Les poêles Cuisinox sont-elles compatibles avec l’induction ?

La plupart des poêles et casseroles Cuisinox sont compatibles tous feux, y compris l’induction. Le fond encapsulé ou sandwich assure un bon contact avec la plaque et une répartition homogène de la chaleur. Il reste néanmoins important de vérifier la mention correspondante sur la fiche produit avant l’achat.

Que vaut le revêtement antiadhésif des poêles Cuisinox ?

Le revêtement antiadhésif des poêles Cuisinox est à base de PTFE, sans PFOA. Il offre une excellente glissance au départ et permet de cuisiner avec très peu de matière grasse. Comme tous les revêtements de ce type, sa durabilité dépend fortement du respect de quelques règles : éviter la surchauffe, bannir les ustensiles métalliques et privilégier un nettoyage doux. Mal utilisé, il s’usera aussi vite que chez la concurrence.

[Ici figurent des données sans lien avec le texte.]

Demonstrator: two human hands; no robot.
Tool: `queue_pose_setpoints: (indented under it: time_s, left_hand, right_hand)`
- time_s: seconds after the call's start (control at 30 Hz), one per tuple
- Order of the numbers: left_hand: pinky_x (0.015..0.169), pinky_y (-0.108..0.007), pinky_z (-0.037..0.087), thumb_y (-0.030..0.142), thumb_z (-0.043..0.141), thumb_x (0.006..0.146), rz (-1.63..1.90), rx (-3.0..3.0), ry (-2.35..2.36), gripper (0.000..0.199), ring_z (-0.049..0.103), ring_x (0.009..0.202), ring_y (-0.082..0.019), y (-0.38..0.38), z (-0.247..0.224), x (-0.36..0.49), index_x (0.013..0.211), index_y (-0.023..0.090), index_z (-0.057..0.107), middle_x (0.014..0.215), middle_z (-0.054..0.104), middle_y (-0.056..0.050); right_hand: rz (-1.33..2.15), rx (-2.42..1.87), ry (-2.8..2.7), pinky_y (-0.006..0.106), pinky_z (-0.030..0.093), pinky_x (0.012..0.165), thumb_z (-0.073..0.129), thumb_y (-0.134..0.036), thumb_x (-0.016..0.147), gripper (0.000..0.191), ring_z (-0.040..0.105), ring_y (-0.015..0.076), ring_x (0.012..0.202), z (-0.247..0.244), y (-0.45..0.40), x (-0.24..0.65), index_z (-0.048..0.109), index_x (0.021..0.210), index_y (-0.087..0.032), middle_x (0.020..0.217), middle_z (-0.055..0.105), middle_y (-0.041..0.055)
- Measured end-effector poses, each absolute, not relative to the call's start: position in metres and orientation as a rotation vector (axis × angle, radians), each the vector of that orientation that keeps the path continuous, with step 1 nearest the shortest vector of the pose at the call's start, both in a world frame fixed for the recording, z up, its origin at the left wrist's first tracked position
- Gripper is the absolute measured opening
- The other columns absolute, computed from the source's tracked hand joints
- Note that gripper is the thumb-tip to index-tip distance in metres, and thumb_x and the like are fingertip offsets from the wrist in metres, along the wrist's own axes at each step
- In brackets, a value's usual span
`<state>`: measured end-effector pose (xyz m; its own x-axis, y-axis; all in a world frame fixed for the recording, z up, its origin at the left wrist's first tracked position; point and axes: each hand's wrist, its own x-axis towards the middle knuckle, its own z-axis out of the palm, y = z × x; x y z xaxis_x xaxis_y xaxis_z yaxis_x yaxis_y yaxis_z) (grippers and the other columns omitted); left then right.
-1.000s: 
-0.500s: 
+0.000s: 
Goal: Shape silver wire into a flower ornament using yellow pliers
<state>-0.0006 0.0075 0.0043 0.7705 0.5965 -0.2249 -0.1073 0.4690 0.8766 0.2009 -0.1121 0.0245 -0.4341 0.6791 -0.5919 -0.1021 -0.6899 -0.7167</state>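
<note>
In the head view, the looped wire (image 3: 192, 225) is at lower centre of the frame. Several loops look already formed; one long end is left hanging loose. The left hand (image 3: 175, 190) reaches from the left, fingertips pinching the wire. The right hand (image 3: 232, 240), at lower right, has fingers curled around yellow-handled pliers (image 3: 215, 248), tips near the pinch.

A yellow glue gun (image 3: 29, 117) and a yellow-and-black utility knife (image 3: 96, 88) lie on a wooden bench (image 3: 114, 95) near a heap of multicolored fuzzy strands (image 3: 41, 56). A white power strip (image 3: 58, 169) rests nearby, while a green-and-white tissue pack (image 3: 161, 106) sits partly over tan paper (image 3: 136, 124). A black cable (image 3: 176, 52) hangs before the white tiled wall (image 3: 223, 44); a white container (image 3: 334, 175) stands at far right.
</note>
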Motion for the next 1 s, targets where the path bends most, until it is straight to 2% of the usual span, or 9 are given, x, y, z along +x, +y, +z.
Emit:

Vaut-il mieux choisir une poêle Cuisinox en inox nu ou revêtue ?

Cela dépend de votre façon de cuisiner. Si vous aimez saisir à feu vif, déglacer et utiliser le four à haute température, une poêle Cuisinox en inox nu 18/10 sera plus adaptée et plus durable. Si vous privilégiez les œufs, les crêpes ou les poissons à feu moyen, une version revêtue vous offrira plus de confort, à condition de l’utiliser avec précaution.

Comment se situe le prix de Cuisinox par rapport aux autres marques ?

Les prix Cuisinox se placent dans un segment intermédiaire : plus élevés que l’entrée de gamme, mais parfois proches de marques européennes comme Lagostina ou De Buyer. Pour des produits probablement fabriqués en Chine, le rapport qualité/prix est correct sur certaines références, mais peut sembler élevé sur d’autres. Comparer modèle par modèle avec la concurrence reste la meilleure approche avant d’acheter.